___ SOURCE DATA ___

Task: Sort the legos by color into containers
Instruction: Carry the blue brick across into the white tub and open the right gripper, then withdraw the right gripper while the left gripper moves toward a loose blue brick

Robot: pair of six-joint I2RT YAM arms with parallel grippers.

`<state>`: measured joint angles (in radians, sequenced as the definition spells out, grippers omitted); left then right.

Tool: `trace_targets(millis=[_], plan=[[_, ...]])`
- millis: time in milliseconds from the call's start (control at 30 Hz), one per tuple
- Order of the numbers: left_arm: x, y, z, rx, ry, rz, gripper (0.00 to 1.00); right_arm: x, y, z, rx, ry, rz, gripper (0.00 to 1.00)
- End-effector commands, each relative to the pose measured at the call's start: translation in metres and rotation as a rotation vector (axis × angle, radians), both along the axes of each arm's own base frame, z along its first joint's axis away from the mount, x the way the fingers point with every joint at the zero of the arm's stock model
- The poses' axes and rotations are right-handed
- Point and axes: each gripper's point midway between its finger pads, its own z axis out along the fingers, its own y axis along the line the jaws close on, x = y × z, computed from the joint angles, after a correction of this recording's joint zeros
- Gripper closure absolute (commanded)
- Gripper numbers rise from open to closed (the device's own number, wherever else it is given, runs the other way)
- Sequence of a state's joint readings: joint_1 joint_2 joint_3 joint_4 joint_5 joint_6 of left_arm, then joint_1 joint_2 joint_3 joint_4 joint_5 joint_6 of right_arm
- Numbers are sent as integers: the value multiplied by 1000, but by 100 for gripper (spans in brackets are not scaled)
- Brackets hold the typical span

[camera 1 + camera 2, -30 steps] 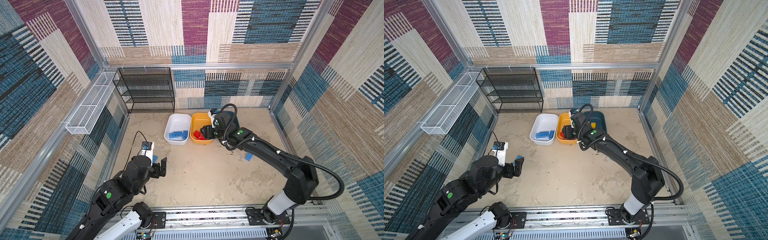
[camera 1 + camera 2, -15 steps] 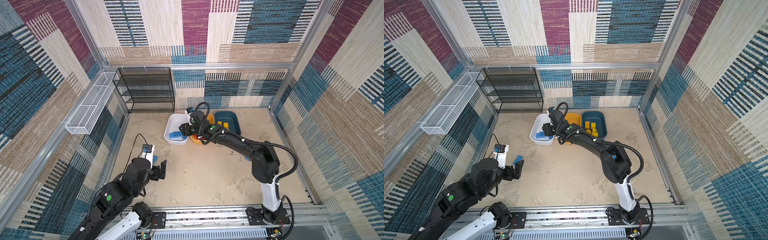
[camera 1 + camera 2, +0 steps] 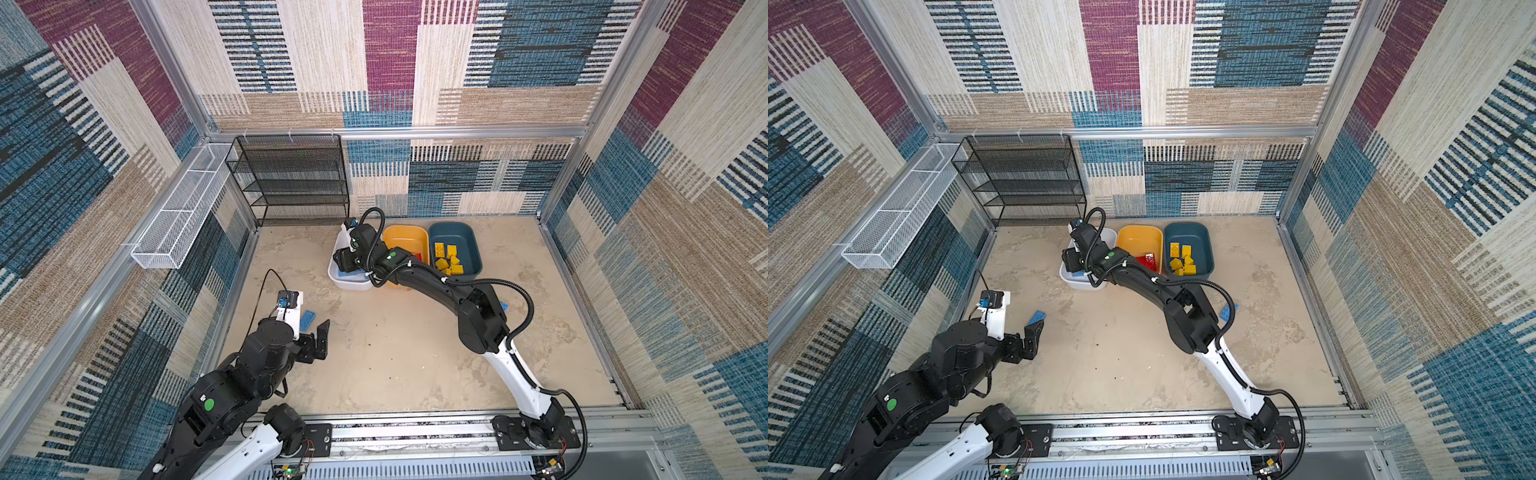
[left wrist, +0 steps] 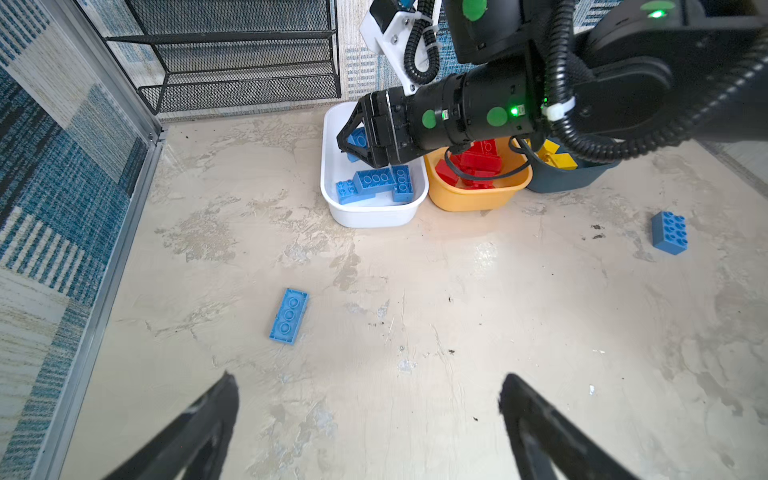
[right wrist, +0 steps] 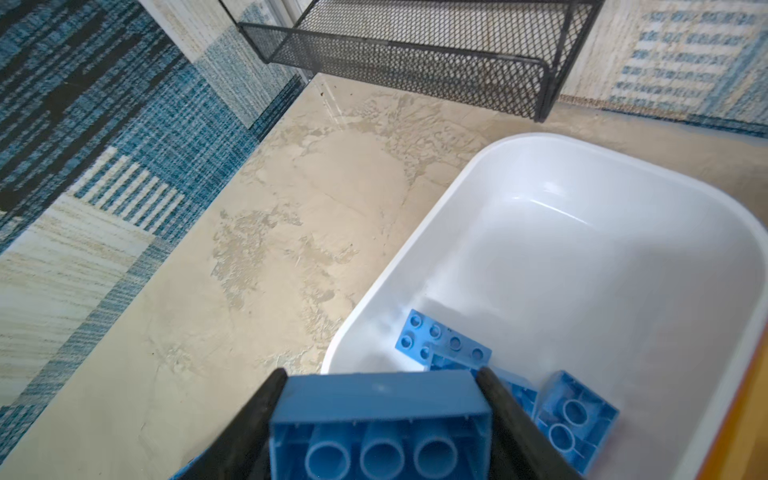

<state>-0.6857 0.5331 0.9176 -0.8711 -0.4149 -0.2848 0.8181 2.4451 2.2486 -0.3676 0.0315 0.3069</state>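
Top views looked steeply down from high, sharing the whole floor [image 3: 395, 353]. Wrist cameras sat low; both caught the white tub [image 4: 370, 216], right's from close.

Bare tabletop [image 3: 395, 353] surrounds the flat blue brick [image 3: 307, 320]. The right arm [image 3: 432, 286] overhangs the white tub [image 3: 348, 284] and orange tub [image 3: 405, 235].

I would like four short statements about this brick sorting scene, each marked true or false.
1. The right hand holds a blue brick above the white tub. True.
2. The left hand grips the flat blue brick. False: it is open; that brick lies on the floor.
3. The yellow bricks lie in the yellow-orange tub. False: they lie in the dark teal tub; the yellow-orange one holds red bricks.
4. A thicker blue brick also lies on the floor. True.
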Motion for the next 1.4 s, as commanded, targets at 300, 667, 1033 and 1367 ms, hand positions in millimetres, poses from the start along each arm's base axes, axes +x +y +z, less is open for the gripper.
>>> trace_targets(millis=[300, 667, 1033, 1367], plan=[[3, -2, 1, 5, -10, -7, 2, 28, -13, -39, -54, 41, -78, 41], [8, -3, -7, 33, 25, 2, 2, 39, -19, -41, -49, 28, -73, 24], [13, 0, -14, 63, 54, 38, 2, 35, -23, -3, -28, -18, -59, 19], [21, 13, -21, 134, 79, 119, 1, -1, -61, 78, 34, -143, -51, 12]])
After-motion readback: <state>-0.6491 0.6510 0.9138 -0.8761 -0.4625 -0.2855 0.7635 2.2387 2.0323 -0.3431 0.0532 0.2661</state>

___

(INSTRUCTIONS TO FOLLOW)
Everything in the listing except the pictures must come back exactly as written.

(SOLUTION FOR THIS PROBLEM)
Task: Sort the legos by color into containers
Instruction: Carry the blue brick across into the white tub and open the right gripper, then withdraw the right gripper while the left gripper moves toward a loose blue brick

Robot: pair of six-joint I2RT YAM arms with parallel grippers.

`<state>`: measured joint angles (in radians, sequenced as the definition spells out, grippers omitted); left then right.

Tool: `trace_targets(millis=[_], plan=[[_, ...]])`
- millis: time in milliseconds from the call's start (control at 30 Hz), one per tuple
- Order of the numbers: left_arm: x, y, z, rx, ry, rz, gripper (0.00 to 1.00); right_arm: x, y, z, rx, ry, rz, gripper (0.00 to 1.00)
- End-effector commands, each relative to the pose measured at the call's start: translation in metres and rotation as a rotation vector (axis × angle, radians), both along the axes of each arm's own base frame, z along its first joint's axis away from the mount, x the way the fingers point with every joint at the zero of the arm's stock model
- The poses' axes and rotations are right-handed
- Point and axes: each gripper's point midway between its finger pads, its own z axis out along the fingers, its own y axis along the line the jaws close on, x = y × z, computed from the joint angles, after a correction of this recording's joint zeros
- Gripper closure absolute (commanded)
- Gripper numbers rise from open to closed (the device's own number, wherever else it is given, runs the other way)
- Sequence of a state's joint readings: joint_1 joint_2 joint_3 joint_4 joint_5 joint_6 of left_arm, then joint_1 joint_2 joint_3 joint_4 joint_5 joint_6 of right_arm
- Numbers are sent as integers: the value multiplied by 1000, but by 100 for gripper (spans in brackets are not scaled)
- Brackets hold the typical span

[camera 1 + camera 2, -30 steps] 
[camera 1 + camera 2, -15 steps] 
[camera 1 + camera 2, +0 steps] 
[left wrist, +0 steps] 
[right wrist, +0 steps] 

<state>-0.6857 0.5331 0.9176 -0.8711 -0.4149 -0.2848 0.8181 2.4451 2.2486 -0.3676 0.0315 0.3069</state>
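Top views looked steeply down from high, sharing the whole floor [image 3: 395, 353]. Wrist cameras sat low; both caught the white tub [image 4: 370, 216], right's from close.

Bare tabletop [image 3: 395, 353] surrounds the flat blue brick [image 3: 307, 320]. The right arm [image 3: 432, 286] overhangs the white tub [image 3: 348, 284] and orange tub [image 3: 405, 235].

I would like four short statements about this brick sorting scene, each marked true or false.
1. The right hand holds a blue brick above the white tub. True.
2. The left hand grips the flat blue brick. False: it is open; that brick lies on the floor.
3. The yellow bricks lie in the yellow-orange tub. False: they lie in the dark teal tub; the yellow-orange one holds red bricks.
4. A thicker blue brick also lies on the floor. True.
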Motion for the next 1.4 s, as commanded, targets at 300, 667, 1033 and 1367 ms, hand positions in millimetres, poses from the start along each arm's base axes, axes +x +y +z, less is open for the gripper.
>>> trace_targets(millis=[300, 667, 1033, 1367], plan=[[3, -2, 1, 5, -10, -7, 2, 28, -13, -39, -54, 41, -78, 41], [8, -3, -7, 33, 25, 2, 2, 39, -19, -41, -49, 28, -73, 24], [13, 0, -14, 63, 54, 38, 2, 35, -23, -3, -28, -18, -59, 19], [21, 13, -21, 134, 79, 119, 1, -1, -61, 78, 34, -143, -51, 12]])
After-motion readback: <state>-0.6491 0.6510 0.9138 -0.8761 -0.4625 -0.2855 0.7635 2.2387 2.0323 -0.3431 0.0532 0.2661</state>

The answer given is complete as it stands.